Report the lines of the data below that contain the string "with".

- **DATA EXCERPT**:
********************
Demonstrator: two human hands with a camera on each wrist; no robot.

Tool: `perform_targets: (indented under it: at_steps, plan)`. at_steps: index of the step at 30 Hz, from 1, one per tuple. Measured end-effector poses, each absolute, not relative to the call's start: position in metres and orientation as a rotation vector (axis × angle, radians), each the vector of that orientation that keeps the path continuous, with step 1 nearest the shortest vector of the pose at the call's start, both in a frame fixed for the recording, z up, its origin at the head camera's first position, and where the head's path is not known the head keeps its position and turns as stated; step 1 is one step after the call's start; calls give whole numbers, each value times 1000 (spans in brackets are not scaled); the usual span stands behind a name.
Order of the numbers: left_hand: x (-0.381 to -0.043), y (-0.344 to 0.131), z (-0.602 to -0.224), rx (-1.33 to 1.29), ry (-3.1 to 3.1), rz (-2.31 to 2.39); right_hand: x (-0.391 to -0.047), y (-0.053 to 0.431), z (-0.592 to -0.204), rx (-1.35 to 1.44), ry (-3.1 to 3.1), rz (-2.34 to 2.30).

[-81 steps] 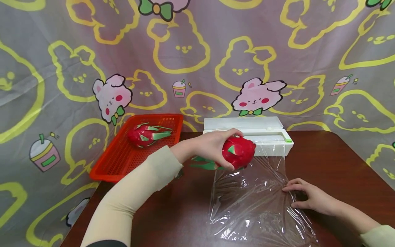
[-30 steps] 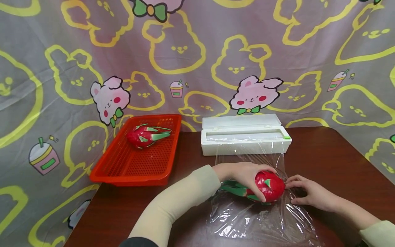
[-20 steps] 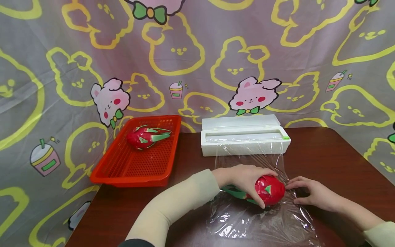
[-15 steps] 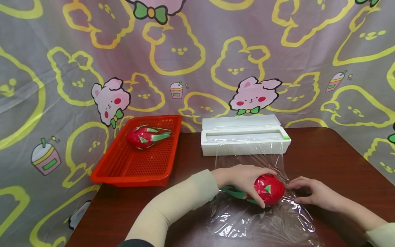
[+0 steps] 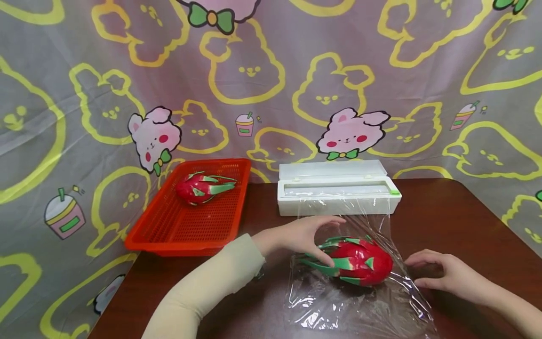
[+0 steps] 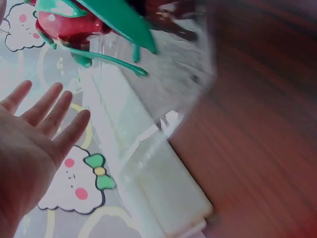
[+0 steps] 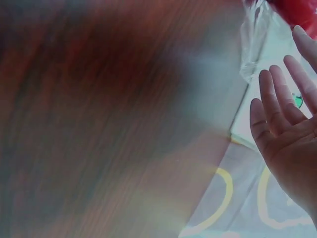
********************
- **EXERCISE RESULT**:
Demonstrator: two human hands with a camera on each wrist; no robot.
Tool: `perform_targets: (indented under it: at_steps, plan)`. at_steps: index of the step at 30 Hz, from 1, one per tuple. Measured end-effector poses, each absolute, not relative to the call's start: position in metres and orientation as a rotation vector (axis × angle, radians), each the vector of that orientation that keeps the path continuous, with step 1 nearest the shortest vector of the pose at the call's start, both in a frame fixed for the recording, z up, its origin at the head camera's first position, and where the head's path is not known the head keeps its position and turns as stated; step 1 is one step after the call's start; calls give whole numbers, each value times 1000 (spans in brackets are not scaled); the usual span stands behind a name.

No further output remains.